**The task:**
In the reply, include exactly the lines of the entries below from the first to the line with "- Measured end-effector", that line included.

(Collection entries)
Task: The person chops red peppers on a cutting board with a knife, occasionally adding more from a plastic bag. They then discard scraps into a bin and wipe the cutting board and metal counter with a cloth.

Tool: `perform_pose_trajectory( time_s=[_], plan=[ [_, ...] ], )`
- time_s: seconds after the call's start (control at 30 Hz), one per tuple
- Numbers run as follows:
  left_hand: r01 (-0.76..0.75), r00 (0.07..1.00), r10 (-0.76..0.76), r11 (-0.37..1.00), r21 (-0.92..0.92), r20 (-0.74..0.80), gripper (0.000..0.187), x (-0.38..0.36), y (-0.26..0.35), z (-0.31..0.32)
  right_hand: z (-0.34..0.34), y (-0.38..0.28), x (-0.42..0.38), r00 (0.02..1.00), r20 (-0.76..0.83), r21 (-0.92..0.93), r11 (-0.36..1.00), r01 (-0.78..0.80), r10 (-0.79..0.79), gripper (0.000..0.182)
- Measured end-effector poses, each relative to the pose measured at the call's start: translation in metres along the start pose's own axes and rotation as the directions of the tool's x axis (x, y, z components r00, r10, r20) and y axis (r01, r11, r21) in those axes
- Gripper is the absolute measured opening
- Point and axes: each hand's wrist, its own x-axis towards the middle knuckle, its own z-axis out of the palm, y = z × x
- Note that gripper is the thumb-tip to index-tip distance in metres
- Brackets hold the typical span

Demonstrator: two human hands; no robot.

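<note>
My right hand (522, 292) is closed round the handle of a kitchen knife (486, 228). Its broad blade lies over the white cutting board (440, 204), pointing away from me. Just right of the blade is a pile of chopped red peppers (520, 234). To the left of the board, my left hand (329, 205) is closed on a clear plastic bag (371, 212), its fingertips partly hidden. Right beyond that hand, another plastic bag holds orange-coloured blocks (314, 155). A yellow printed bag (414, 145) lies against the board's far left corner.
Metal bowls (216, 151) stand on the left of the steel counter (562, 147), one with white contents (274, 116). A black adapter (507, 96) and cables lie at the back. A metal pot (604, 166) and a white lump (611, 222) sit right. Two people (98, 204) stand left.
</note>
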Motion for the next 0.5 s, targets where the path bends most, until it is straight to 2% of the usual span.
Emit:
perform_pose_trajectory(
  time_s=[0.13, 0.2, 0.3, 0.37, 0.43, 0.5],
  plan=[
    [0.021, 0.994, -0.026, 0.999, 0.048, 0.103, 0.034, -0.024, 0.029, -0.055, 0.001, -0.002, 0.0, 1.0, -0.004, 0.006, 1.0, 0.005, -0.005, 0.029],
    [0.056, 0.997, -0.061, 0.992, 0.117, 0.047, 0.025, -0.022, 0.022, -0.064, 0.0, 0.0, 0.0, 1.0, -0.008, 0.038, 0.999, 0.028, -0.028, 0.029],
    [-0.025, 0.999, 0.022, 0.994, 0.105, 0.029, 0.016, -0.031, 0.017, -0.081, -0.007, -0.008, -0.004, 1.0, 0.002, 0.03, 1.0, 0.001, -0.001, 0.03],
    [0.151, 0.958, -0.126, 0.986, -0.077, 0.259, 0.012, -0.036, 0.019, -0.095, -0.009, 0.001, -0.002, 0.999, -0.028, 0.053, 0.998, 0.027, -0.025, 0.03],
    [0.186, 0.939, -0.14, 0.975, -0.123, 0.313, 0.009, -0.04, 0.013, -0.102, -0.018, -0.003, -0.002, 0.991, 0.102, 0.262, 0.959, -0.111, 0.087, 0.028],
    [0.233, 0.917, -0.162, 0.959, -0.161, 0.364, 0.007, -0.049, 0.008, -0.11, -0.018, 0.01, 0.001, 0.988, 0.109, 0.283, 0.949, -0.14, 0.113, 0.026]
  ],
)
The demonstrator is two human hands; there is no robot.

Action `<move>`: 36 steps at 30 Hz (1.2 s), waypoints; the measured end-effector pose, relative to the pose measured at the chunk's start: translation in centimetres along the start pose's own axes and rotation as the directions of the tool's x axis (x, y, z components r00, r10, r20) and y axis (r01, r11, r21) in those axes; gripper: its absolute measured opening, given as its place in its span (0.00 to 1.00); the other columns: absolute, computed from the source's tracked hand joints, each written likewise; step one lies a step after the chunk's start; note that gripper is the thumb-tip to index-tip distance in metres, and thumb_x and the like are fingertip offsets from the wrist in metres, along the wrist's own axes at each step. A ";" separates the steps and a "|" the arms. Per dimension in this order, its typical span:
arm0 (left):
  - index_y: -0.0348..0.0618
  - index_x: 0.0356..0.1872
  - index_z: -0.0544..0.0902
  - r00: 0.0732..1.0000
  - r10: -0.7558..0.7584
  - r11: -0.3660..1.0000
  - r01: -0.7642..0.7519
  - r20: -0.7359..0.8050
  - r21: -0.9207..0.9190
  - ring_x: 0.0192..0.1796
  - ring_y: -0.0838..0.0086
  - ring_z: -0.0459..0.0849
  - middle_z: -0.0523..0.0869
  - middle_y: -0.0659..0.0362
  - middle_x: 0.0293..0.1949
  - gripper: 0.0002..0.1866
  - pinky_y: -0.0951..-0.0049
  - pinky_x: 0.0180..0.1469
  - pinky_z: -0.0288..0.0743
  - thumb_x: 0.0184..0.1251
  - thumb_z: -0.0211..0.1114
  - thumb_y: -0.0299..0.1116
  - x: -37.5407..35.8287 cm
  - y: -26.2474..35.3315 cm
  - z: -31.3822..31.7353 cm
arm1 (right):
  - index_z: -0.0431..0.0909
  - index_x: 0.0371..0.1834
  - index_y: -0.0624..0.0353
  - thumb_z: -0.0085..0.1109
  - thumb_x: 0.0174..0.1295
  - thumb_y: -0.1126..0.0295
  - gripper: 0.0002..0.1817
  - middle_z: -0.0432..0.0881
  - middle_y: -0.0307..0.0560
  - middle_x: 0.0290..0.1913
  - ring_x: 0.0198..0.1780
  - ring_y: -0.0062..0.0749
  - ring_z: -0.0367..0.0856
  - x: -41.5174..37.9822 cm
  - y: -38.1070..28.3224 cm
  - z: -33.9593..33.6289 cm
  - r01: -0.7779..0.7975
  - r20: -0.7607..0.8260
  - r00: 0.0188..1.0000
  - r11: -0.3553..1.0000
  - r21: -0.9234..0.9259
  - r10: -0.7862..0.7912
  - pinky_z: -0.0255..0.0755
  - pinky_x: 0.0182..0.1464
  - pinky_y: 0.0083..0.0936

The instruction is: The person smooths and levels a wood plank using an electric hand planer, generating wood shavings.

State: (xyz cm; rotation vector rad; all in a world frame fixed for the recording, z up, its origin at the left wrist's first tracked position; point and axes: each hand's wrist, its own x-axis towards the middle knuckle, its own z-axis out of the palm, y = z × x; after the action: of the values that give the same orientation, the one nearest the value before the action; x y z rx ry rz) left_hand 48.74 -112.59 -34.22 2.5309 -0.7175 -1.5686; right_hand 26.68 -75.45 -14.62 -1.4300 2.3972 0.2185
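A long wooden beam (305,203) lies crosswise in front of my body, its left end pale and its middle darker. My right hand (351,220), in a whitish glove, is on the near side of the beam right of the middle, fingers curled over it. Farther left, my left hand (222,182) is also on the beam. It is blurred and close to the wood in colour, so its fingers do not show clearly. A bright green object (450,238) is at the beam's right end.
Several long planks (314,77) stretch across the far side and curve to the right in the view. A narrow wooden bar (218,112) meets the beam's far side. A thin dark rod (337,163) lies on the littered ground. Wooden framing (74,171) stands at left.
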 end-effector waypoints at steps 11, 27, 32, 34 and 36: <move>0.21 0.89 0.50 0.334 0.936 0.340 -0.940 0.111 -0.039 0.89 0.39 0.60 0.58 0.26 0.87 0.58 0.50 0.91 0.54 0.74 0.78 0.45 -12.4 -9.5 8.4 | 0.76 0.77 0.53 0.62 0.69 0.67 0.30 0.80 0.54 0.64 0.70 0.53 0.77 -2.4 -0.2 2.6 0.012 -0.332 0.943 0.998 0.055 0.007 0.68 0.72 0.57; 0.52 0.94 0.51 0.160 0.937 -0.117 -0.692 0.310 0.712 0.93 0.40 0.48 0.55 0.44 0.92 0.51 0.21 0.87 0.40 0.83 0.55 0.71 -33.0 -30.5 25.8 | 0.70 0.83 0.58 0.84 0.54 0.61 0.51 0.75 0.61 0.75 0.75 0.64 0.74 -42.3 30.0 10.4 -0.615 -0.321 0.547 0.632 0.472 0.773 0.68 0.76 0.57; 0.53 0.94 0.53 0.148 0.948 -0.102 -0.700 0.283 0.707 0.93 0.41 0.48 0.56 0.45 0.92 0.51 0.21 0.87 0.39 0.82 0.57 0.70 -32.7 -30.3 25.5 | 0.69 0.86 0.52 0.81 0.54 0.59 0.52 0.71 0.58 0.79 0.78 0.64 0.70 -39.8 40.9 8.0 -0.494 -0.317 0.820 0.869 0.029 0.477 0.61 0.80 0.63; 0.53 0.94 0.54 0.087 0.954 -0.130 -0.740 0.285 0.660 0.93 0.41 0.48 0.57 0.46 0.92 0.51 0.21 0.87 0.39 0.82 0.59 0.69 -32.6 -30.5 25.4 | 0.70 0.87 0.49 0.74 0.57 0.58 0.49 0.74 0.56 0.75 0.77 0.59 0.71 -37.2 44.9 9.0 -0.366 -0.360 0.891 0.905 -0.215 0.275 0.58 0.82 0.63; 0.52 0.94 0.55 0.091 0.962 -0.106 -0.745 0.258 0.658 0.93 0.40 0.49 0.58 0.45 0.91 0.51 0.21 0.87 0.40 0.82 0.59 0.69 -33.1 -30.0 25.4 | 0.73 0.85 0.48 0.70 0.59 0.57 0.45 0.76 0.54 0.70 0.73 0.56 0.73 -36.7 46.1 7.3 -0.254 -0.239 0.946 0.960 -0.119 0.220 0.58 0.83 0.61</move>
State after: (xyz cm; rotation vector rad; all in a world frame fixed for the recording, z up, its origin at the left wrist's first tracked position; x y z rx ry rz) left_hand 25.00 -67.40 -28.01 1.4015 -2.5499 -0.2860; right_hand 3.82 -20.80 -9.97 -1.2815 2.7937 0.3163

**The answer:**
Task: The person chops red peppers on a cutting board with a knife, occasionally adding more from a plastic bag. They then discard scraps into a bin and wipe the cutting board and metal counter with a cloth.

Tool: `perform_pose_trajectory( time_s=[_], plan=[ [_, ...] ], )`
- time_s: seconds after the call's start (control at 30 Hz), one per tuple
- Numbers run as follows:
  left_hand: r01 (-0.76..0.75), r00 (0.07..1.00), r10 (-0.76..0.76), r11 (-0.37..1.00), r21 (-0.92..0.92), r20 (-0.74..0.80), gripper (0.000..0.187), x (-0.38..0.36), y (-0.26..0.35), z (-0.31..0.32)
  right_hand: z (-0.34..0.34), y (-0.38..0.28), x (-0.42..0.38), r00 (0.02..1.00), r20 (-0.76..0.83), r21 (-0.92..0.93), r11 (-0.36..1.00), r01 (-0.78..0.80), r10 (-0.79..0.79), gripper (0.000..0.182)
- Measured end-effector poses, each relative to the pose measured at the call's start: translation in metres along the start pose's own axes and rotation as the directions of the tool's x axis (x, y, z components r00, r10, r20) and y axis (r01, r11, r21) in those axes

Nothing else belongs in this answer.